## EXERCISE REQUIREMENTS:
Exact copies of the lines below, from the one with "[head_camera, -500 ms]" up to and including the one with "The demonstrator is", are what this calls for; leave out pictures.

## INFORMATION SHOWN:
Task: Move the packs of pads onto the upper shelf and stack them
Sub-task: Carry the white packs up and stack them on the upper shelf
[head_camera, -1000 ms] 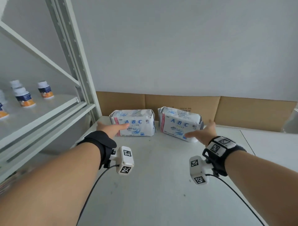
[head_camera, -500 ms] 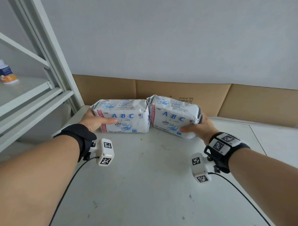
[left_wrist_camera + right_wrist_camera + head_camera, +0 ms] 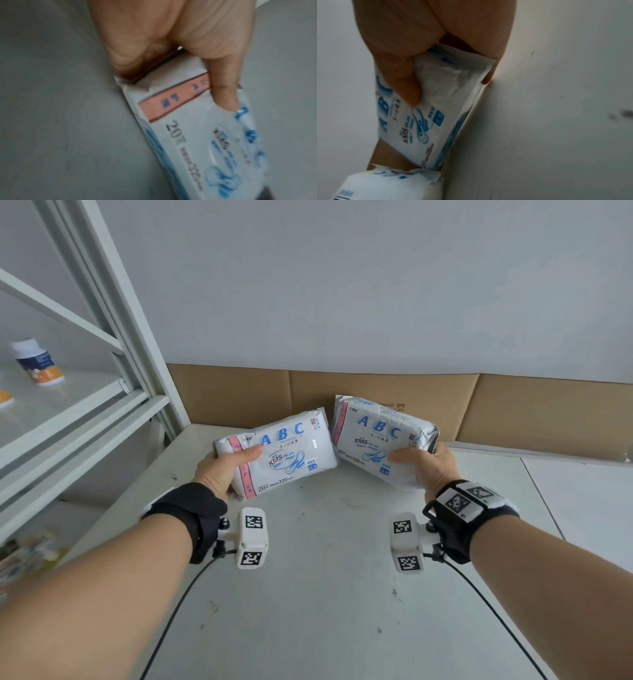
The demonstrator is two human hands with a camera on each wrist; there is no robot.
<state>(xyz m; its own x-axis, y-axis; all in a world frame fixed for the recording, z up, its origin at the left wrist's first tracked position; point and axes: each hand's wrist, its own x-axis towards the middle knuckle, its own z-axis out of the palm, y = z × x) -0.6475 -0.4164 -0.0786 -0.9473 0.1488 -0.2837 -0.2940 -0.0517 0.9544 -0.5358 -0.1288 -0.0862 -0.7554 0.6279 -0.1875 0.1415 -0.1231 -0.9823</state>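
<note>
Two white packs of pads with blue "ABC" print are lifted off the white table (image 3: 308, 611). My left hand (image 3: 226, 467) grips the left pack (image 3: 291, 453) by its left end, thumb on the front over the pink stripe (image 3: 173, 100). My right hand (image 3: 421, 465) grips the right pack (image 3: 373, 436) by its right end, thumb on the front (image 3: 406, 86). In the right wrist view, the left pack's end (image 3: 385, 185) shows at the bottom. The upper shelf (image 3: 51, 412) of the white rack stands to the left.
A white bottle with a blue and orange label (image 3: 39, 362) stands on the shelf at the left, another partly visible at the frame's edge. The rack's uprights (image 3: 120, 313) rise beside the table. Brown cardboard (image 3: 513, 409) lines the wall behind the table.
Both hands reached the packs, closed on their outer ends, and have lifted them off the table, tilting their fronts toward me.
</note>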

## ANSWER TO THE EXERCISE:
[head_camera, -500 ms] 
[left_wrist_camera + right_wrist_camera + head_camera, +0 ms] 
The demonstrator is two human hands with a camera on each wrist; there is no robot.

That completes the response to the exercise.